Task prompt >>
Would you restate the entries below word for word, starting at the first line and ending with the one that has "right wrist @"?

Records for processing >>
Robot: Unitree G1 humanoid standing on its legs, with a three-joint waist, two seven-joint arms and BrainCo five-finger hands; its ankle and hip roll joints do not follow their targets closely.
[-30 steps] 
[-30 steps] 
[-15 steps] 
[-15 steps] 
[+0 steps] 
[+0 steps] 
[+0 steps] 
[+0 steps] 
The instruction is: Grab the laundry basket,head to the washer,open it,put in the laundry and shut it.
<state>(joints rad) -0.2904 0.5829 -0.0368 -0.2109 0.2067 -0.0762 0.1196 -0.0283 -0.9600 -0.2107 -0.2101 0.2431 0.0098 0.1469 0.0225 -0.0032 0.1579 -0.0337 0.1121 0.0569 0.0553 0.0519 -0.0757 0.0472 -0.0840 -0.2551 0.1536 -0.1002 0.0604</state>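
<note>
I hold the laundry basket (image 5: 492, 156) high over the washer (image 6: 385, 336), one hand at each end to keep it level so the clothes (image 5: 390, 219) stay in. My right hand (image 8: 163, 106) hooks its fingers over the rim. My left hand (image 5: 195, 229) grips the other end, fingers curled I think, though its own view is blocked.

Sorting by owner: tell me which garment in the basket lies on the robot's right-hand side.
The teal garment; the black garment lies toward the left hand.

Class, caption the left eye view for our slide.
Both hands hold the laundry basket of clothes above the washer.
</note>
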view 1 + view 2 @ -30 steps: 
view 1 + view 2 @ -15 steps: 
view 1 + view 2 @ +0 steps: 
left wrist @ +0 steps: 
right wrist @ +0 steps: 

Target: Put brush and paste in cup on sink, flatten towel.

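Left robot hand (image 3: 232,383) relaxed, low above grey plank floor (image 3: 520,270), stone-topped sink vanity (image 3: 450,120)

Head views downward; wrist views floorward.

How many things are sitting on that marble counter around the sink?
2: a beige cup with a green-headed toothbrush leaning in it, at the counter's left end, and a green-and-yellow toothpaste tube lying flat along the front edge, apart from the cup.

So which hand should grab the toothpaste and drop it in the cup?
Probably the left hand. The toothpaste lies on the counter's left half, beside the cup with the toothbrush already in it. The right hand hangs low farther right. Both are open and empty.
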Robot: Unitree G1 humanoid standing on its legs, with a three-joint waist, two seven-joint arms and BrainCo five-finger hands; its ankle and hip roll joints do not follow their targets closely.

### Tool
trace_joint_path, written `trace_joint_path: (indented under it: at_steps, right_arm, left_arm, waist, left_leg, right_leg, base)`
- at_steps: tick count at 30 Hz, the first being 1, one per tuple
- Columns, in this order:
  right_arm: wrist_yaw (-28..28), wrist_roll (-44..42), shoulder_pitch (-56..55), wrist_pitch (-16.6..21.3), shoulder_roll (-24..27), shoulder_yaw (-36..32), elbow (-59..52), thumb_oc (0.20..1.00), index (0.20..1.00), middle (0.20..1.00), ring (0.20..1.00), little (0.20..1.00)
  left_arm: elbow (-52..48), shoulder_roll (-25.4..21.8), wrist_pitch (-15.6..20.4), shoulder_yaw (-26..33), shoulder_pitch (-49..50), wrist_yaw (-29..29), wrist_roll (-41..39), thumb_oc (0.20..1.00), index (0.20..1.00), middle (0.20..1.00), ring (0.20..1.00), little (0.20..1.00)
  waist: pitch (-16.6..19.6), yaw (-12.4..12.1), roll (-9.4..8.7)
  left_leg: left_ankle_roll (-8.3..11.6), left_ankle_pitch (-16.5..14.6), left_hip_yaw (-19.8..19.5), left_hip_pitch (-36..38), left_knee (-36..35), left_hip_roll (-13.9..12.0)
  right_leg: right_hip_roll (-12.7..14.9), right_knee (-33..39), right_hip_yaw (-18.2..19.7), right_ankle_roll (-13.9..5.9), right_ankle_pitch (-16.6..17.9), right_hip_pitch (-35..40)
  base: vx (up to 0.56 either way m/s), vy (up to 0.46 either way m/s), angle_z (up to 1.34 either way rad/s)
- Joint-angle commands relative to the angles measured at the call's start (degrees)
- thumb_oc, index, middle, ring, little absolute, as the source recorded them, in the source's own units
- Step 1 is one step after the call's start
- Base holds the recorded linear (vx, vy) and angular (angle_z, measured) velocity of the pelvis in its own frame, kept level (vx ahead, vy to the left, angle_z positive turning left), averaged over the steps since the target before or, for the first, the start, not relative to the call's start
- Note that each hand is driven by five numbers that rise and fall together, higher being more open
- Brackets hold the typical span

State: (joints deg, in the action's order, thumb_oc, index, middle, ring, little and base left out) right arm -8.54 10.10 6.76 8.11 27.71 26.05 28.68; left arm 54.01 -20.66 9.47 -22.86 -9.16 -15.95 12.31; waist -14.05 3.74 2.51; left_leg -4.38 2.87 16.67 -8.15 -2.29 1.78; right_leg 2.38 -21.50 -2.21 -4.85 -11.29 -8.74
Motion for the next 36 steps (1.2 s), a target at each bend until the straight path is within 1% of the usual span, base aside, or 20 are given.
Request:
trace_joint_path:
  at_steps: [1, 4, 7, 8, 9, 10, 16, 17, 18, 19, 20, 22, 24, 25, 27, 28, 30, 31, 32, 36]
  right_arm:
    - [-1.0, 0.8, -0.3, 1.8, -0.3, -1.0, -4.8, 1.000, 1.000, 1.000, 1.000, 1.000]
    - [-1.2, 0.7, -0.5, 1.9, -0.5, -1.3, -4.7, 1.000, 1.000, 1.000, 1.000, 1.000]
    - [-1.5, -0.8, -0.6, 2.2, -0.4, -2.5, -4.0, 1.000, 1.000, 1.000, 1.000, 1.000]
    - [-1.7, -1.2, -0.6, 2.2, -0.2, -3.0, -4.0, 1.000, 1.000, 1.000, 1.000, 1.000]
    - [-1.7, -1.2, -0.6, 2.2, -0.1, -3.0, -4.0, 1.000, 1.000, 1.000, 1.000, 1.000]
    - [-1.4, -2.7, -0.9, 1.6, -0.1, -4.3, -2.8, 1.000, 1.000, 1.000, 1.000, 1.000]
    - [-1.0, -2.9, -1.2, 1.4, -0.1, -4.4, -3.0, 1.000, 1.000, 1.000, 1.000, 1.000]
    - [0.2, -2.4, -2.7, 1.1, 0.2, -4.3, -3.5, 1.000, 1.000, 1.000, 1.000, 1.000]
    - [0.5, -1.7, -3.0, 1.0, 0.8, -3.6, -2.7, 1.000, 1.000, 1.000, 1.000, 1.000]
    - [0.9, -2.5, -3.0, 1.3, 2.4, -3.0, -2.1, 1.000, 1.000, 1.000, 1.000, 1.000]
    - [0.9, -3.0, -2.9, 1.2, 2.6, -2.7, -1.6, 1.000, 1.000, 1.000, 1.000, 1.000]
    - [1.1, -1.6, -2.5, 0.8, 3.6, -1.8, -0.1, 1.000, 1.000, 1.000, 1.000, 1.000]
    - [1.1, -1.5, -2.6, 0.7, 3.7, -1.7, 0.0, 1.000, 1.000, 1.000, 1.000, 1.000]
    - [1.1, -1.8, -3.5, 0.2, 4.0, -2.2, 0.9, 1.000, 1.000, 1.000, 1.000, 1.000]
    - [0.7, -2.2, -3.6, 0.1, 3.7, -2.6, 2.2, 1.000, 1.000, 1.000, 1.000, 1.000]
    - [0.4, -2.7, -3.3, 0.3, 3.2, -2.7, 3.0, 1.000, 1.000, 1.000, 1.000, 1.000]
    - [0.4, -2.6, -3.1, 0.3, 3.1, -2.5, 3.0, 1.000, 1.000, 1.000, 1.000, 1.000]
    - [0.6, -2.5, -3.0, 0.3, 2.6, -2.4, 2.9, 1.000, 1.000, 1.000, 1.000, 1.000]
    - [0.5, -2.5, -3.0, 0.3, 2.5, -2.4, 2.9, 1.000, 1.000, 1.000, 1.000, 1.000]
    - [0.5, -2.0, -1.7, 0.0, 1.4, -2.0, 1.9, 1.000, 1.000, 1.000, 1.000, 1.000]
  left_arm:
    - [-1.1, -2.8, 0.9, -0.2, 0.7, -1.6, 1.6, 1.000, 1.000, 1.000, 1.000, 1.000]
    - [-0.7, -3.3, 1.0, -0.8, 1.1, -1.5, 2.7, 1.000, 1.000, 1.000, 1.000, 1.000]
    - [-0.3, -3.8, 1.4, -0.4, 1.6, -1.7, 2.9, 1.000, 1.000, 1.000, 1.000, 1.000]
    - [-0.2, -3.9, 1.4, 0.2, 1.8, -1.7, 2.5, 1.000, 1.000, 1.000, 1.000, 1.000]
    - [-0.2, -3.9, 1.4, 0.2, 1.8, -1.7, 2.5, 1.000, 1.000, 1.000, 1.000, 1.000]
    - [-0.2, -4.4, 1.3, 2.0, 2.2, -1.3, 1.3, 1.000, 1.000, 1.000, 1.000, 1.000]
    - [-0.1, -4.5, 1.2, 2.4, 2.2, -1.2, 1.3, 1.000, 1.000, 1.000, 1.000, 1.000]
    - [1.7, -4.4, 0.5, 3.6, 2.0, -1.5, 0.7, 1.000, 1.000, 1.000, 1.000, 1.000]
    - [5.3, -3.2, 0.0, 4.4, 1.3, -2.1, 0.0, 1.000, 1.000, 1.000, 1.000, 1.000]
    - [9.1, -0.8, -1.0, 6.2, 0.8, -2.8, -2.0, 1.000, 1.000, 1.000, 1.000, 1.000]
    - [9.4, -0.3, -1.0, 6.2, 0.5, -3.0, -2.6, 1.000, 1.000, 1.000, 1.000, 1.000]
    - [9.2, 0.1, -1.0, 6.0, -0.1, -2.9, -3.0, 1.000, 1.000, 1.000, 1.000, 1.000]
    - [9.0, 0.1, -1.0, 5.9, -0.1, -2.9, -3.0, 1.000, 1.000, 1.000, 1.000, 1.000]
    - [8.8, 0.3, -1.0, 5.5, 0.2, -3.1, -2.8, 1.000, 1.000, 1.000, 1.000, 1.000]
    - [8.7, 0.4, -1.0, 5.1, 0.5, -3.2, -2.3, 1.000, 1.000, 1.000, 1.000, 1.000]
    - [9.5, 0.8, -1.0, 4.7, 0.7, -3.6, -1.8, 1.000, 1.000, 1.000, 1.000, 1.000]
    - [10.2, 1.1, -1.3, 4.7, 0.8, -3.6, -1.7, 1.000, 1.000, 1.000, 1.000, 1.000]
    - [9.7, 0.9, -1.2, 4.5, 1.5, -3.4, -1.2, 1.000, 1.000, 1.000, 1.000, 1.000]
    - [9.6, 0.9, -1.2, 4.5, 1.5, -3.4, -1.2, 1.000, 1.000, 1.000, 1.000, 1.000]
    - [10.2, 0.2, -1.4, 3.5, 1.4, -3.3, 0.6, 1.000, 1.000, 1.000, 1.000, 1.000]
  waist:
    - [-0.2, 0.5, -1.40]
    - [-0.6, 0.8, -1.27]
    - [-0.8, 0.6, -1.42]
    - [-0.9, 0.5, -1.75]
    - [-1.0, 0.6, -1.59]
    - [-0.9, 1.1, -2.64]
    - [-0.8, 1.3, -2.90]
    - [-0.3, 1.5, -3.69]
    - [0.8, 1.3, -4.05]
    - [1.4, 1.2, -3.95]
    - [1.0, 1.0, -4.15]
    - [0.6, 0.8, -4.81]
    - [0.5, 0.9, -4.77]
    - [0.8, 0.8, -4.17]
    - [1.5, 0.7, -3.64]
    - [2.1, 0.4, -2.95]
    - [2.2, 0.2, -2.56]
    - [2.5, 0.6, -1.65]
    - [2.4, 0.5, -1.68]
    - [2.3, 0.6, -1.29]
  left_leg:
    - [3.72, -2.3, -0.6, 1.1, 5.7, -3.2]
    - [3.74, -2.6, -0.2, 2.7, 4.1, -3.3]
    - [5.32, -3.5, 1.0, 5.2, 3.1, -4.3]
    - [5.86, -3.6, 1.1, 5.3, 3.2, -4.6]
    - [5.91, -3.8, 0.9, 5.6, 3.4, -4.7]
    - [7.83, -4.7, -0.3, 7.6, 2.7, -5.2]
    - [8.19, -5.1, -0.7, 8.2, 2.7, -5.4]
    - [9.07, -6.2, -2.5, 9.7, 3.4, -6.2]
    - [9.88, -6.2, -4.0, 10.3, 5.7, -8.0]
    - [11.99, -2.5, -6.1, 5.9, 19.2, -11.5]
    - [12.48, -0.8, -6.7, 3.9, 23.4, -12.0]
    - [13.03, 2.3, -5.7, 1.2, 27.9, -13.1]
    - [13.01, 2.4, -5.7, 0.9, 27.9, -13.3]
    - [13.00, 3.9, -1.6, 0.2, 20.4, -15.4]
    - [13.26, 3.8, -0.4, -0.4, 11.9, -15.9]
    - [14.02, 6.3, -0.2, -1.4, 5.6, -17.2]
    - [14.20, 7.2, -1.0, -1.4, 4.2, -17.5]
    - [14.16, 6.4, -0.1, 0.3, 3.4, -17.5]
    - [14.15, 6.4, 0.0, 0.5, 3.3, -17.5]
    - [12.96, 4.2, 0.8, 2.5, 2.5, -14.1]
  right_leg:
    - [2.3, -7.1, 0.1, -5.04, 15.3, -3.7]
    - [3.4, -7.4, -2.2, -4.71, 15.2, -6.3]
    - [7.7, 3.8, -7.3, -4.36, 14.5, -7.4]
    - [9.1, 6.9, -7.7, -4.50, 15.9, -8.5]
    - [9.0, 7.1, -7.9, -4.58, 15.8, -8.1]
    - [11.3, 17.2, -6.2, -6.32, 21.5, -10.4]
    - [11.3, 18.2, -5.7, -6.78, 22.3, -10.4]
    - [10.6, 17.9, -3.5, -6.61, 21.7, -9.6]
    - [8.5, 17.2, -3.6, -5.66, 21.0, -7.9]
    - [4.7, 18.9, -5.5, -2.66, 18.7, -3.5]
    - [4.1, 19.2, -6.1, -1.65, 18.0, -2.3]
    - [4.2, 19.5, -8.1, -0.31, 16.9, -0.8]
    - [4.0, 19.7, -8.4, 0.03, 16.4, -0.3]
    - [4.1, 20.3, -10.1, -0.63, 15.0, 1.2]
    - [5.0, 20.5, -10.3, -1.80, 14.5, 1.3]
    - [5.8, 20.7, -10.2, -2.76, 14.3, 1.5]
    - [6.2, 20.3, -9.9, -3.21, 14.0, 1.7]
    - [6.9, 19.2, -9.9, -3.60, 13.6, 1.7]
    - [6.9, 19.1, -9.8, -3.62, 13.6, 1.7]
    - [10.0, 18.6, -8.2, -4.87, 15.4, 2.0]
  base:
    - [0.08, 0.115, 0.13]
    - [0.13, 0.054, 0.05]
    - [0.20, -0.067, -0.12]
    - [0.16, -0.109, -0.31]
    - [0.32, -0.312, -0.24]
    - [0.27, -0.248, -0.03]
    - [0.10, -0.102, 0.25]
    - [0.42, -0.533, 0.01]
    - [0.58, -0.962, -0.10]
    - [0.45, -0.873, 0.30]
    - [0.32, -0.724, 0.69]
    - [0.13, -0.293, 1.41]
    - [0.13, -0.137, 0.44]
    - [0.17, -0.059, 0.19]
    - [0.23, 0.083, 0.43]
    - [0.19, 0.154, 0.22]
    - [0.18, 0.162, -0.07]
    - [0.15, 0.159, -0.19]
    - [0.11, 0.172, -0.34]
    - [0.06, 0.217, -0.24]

Solution >>
Robot: Unitree G1 humanoid standing on its legs, with a three-joint waist, two seven-joint arms and BrainCo five-finger hands; its ankle and hip roll joints do not follow their targets closely.
[-30 steps] 
[-30 steps] 
[-15 steps] 
[-15 steps] 
[+0 steps] 
[+0 steps] 
[+0 steps] 
[+0 steps] 
The instruction is: Grab the laundry basket,head to the washer,open it,put in the laundry and shut it.
<state>(joints rad) -0.2904 0.5829 -0.0368 -0.2109 0.2067 -0.0762 0.1196 -0.0283 -0.9600 -0.2107 -0.2101 0.2431 0.0098 0.1469 0.0225 -0.0032 0.1579 -0.0337 0.1121 0.0569 0.0553 0.0519 -0.0757 0.0472 -0.0840 -0.2551 0.1536 -0.1002 0.0604</state>
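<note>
I hold the laundry basket (image 5: 492, 156) high over the washer (image 6: 385, 336), one hand at each end to keep it level so the clothes (image 5: 390, 219) stay in. My right hand (image 8: 163, 106) hooks its fingers over the rim. My left hand (image 5: 195, 229) grips the other end, fingers curled I think, though its own view is blocked.

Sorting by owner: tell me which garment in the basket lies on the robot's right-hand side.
The teal garment; the black garment lies toward the left hand.

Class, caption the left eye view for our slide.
Both hands hold the laundry basket of clothes above the washer.
</note>
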view 1 + view 2 @ -30 steps: 
view 1 + view 2 @ -15 steps: 
view 1 + view 2 @ +0 steps: 
left wrist @ +0 steps: 
right wrist @ +0 steps: 

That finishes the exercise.